Gerry Buynak, assistant director of fisheries for Kentucky Fish and Wildlife, said this productive upswing is reflected across Kentucky.

“There is not much variation in stream smallmouth growth across Kentucky,” he said. “Elkhorn is a good gauge of what is happening across the state. We should have good stream smallmouth fishing for quite a few years.”

In May, anglers should concentrate on three areas of a stream: the bottom of stream drops, often called riffles, the top of stream drops and flowing shoals. The current-free areas in the deeper holes hold fish at rest; these areas are the television room, not the kitchen.
The feeding smallmouths are picking off disoriented crawfish, sculpins and baitfish in the flowing water. Toss a 4-inch black straight-tailed finesse worm rigged on a 1/8-ounce leadhead above or below a riffle along the seam where fast current meets slower. Let the worm tumble along the current seam, occasionally touching bottom. A green pumpkin skirted double-tailed grub worked in the same areas produces strikes as do smaller jig and trailer combinations in hues of brown, green and orange.

Work flowing shoals with a weightless pearl-colored soft plastic jerkbait rigged weedless with a worm hook or hooked through the nose with a wide gapped finesse hook. Allow this presentation to slowly tumble toward bottom and gently jerk the rod tip every few feet to start the process again. This rig often sinks in a corkscrew death spiral. Smallmouth bass that ignored every offering in your vest will crush this.

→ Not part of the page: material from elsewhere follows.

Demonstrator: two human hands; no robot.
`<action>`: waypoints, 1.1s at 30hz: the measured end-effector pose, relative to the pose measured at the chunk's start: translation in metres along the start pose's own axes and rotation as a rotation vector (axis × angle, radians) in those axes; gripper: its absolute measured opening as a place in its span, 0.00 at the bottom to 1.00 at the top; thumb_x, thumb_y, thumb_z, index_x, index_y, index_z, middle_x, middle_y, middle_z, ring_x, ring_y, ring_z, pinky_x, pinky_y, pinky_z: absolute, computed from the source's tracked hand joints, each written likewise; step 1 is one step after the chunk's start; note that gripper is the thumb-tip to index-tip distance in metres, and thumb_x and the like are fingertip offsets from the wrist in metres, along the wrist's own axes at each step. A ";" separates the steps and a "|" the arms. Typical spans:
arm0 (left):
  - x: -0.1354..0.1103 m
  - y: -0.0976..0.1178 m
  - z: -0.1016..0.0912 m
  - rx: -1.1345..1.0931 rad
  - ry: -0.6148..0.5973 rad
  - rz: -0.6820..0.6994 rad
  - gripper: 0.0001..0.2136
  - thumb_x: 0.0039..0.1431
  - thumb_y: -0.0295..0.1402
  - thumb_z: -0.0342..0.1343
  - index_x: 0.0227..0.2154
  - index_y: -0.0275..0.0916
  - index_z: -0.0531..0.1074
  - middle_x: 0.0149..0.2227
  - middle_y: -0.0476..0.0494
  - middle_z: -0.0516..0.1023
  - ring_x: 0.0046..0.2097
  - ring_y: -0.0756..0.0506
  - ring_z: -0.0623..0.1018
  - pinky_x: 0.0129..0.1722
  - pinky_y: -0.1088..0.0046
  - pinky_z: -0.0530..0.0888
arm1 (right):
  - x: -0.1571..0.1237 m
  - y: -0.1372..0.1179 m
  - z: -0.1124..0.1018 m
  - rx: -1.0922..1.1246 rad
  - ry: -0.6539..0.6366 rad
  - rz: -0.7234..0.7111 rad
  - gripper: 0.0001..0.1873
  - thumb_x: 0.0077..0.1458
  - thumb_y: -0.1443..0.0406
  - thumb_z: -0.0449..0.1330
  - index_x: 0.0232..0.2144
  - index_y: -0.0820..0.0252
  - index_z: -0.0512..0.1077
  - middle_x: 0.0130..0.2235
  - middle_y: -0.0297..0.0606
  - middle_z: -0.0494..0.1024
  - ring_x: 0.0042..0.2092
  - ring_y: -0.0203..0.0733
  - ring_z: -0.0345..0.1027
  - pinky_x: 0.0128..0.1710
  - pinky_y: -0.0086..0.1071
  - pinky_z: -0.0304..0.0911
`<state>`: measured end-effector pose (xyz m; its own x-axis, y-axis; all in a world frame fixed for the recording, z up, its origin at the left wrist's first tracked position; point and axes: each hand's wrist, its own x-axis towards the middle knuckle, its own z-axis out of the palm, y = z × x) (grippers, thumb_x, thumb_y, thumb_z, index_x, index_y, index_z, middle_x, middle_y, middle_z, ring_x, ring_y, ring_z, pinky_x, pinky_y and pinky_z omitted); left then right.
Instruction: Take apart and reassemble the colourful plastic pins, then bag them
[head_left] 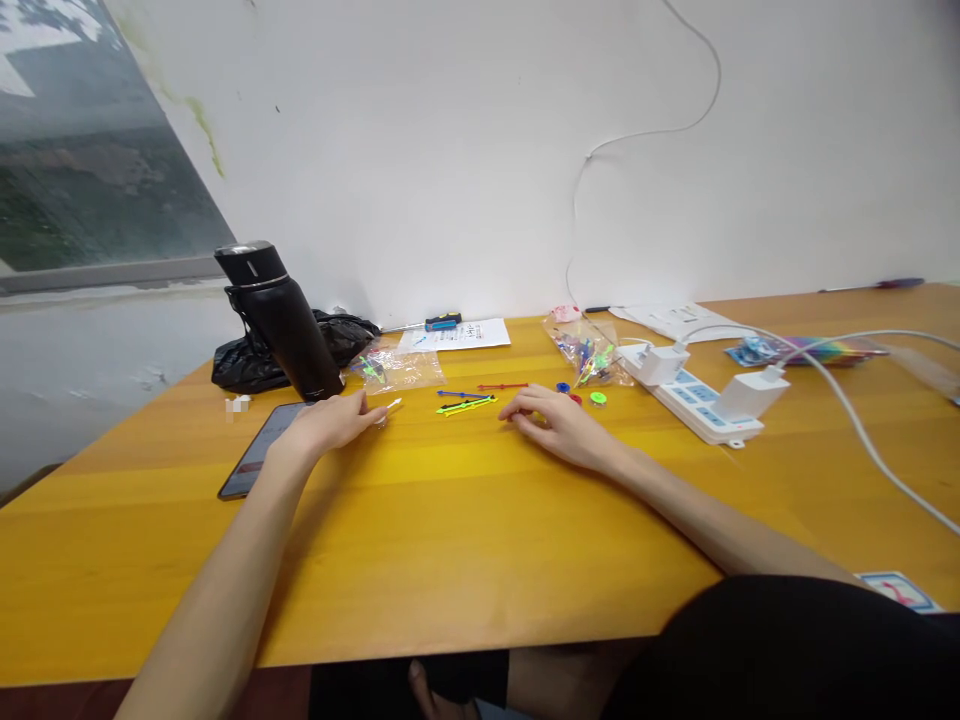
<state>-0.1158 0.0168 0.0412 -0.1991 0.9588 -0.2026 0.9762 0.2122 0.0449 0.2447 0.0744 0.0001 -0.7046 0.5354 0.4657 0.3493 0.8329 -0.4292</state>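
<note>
My left hand rests on the yellow wooden table beside a dark phone, its fingers pinched on a small white stick. My right hand lies palm down on the table with fingers curled loosely, holding nothing that I can see. Between the hands lie thin coloured plastic sticks in yellow-green, blue and red. Small round pieces, blue and green, sit just beyond my right hand.
A black flask stands at the back left before a black bag. Two clear bags of parts, a paper sheet with a screwdriver, and a white power strip with cables lie behind and right.
</note>
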 end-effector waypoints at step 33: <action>-0.031 0.127 0.068 -1.051 -0.027 0.782 0.16 0.66 0.46 0.57 0.47 0.41 0.67 0.41 0.45 0.74 0.37 0.48 0.73 0.38 0.71 0.70 | 0.003 -0.012 0.001 0.266 -0.042 -0.091 0.06 0.62 0.60 0.64 0.38 0.57 0.74 0.41 0.40 0.78 0.44 0.43 0.72 0.46 0.39 0.70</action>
<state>0.0200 0.0015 -0.0133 0.3999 0.8931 0.2059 0.2963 -0.3386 0.8931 0.2375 0.0661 0.0057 -0.7523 0.4494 0.4817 0.1133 0.8085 -0.5774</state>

In the early morning and dusk, topwater lures work well at times. Chugger style topwaters and cigar-shaped lures designed for the walk-the-dog retrieve work extremely well. Use 3- to 4-inch versions of these lures, not the larger ones designed for largemouth bass in lakes. Cork and deer hair poppers cast on a fly rod also work well as do white 1/8-ounce buzzbaits.

The topwater bite can be sporadic. On some days, they hit them with abandon, while on other days, stream smallmouth ignore them completely. If you fish a topwater for 45 minutes or so without a strike during these low light times, switch to sub-surface lures.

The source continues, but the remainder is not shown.